Perth experienced the fastest pace of industrial rental growth nationally over 2022, according to the latest research from Knight Frank, commented by Knight Frank Director and Head of Industrial Investments WA Tom Iredell and Knight Frank Head of Industrial Logistics WA Geoff Thomson.
Perth experienced the fastest pace of industrial rental growth nationally over 2022, according to the latest research from Knight Frank.
Knight Frank’s Australian Industrial Review – Q4 found Perth prime rents were up by 41 per cent over 2022 and seven per cent over Q4 2022 as the market responded to strong tenant demand and rising construction costs.
This rate of growth put Perth considerably ahead of the next best performing industrial market nationally, Sydney, which saw annual growth of 29 per cent, followed by Melbourne (19 per cent), Brisbane (16 per cent) and Adelaide (12 per cent).
Prime net face rents in Perth are now $133/sq m, higher than Melbourne at $126/sq m. In Sydney prime net face rents are $210 per square metre, followed by Brisbane at $137/sq m.
Knight Frank Head of Industrial Logistics WA Geoff Thomson said occupier demand in Perth remained strong but with supply shortfalls, there had been significant rental growth.
“We saw sustained strong demand in the fourth quarter of last year and into this year, with supply well below 100,000 square metres.
“Strong demand continues to come from the mining industry, manufacturing and the e-commerce sector, all of which are underpinning strong rental growth.
“We’re currently experiencing a resources boom with a number of new mining projects, and this sector is performing extremely well which is having a ripple effect onto businesses and creating huge demand for workshop space in particular.
“There are also a number of sizeable infrastructure upgrades in the Perth metropolitan region, which is also leading to demand for industrial space.
“Existing tenants are requiring additional space and new market entrants have new requirements, which is increasing competition for scarce stock and has continued to push rents to new highs.”
Knight Frank’s industrial report found there had been strong rental growth particularly in Perth’s North and East, where rents increased by 12.7 per cent and 7.4 per cent respectively. The South precinct was still performing strongly with increases of 3.8 per cent and 4.3 per cent respectively.
“The container terminal to be developed in Kwinana suggests the South precinct will see further rental growth in the near term, with supply continuing to tighten,” said Mr Thomson.
Land is at a premium
The Knight Frank Australian Industrial Review – Q4 found there had been land value growth for medium-sized lots of 19.8 per cent over 2022.
The South (both inner and outer) remains the highlight, with medium-lot land values up by 25 per cent.
Knight Frank Director and Head of Industrial Investments WA Tom Iredell said rents had seen huge growth due to tenant demand and with land scarce, land values are now holding after significant increases.
He said building costs looked to be trending down, which would make industrial developments more feasible.
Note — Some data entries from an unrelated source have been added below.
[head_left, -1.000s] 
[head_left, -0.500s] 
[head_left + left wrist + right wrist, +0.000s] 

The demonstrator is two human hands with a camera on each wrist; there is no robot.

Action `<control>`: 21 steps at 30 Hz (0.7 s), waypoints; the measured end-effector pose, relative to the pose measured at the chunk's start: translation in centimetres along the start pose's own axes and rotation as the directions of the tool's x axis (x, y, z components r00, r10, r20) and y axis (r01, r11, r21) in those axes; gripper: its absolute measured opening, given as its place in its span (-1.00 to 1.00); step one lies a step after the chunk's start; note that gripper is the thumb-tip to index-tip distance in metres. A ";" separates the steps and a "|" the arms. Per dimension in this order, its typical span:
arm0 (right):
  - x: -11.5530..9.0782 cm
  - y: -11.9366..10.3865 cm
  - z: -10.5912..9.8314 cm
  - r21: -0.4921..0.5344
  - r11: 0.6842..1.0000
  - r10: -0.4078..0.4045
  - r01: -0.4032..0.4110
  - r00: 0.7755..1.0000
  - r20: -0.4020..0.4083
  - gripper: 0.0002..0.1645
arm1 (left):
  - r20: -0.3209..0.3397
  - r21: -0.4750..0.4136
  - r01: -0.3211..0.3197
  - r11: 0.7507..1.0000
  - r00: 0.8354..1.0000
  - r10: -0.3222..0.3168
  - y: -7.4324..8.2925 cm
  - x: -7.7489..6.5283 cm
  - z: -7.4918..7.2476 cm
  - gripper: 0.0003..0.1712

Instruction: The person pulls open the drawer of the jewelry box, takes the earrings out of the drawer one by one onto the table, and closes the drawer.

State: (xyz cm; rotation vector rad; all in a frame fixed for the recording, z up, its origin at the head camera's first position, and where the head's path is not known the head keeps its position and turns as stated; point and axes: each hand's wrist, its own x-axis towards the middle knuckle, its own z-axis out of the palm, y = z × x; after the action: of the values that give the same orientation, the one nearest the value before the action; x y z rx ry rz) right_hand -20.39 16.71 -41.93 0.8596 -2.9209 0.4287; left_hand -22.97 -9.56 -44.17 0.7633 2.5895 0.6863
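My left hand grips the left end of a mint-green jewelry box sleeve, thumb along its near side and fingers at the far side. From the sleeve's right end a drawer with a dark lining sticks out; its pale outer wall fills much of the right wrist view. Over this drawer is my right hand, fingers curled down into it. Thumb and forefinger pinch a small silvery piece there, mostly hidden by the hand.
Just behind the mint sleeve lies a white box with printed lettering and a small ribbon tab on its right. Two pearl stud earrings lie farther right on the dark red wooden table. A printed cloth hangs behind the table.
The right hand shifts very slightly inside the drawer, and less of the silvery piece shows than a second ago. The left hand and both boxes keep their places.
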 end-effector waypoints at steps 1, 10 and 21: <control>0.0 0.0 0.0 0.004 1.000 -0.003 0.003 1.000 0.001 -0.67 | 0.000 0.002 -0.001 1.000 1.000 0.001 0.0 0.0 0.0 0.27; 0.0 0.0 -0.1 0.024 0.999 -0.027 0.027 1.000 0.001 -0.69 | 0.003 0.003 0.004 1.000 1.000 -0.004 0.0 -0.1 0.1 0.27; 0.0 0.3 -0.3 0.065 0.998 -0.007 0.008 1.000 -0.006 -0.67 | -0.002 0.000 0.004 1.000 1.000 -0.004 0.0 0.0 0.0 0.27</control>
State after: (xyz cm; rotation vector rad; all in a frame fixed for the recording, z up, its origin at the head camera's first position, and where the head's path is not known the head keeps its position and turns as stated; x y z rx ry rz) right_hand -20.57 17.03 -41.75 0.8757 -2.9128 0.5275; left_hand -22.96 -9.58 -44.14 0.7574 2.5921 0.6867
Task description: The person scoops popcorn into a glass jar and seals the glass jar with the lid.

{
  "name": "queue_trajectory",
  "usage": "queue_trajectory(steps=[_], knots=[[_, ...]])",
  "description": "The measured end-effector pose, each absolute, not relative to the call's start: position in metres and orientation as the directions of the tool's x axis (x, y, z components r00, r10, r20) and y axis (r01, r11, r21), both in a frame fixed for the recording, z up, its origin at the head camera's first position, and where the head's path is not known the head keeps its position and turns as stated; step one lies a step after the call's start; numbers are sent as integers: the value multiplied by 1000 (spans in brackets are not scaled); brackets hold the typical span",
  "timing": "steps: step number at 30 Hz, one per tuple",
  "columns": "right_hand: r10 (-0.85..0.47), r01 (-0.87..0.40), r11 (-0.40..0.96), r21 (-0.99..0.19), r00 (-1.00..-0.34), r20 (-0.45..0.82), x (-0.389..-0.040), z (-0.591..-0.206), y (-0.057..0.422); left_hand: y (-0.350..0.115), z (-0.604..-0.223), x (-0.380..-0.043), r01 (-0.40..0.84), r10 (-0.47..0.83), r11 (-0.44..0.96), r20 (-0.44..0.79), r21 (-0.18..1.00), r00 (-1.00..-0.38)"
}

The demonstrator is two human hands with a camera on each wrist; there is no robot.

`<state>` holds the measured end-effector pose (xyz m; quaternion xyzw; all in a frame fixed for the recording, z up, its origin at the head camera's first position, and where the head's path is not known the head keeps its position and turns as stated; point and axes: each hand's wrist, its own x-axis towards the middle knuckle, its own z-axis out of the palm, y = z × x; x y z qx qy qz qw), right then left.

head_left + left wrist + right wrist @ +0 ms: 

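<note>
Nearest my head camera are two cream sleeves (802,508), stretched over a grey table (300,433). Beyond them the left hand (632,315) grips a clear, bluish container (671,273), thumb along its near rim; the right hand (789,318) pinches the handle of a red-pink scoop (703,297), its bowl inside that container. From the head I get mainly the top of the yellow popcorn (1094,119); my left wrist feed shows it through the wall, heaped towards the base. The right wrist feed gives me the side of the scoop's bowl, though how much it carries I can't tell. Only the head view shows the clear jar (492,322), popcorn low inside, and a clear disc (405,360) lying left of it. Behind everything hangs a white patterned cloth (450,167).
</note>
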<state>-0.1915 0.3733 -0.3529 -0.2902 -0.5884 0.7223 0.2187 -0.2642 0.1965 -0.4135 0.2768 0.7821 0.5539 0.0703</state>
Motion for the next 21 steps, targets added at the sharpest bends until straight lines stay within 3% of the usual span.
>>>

“Land supply is generally tight across Perth’s industrial areas but has tightened most notably in the South precinct, with developers refocusing and increasingly looking for value in areas that have traditionally been seen as secondary.
“Any available stock particularly in the most sought after areas of Kewdale/Welshpool, Canning Vale/Jandakot and Kenwick are quickly snapped up.
“Developers are now looking at secondary markets to accommodate occupier demand.”
The Knight Frank report found that rental growth in the leasing market had largely offset the impact of rising rates and higher funding costs on asset values around Australia.
In Perth, yields for industrial property had softened slightly, according to the report, and while there had been limited activity over Q4 last year, high quality space in preferred locations was still sought after.
“Investors still see a unique value proposition in Perth, with yield expectations still above eastern seaboard capitals, and we believe this will continue in the short term,” said Mr Iredell.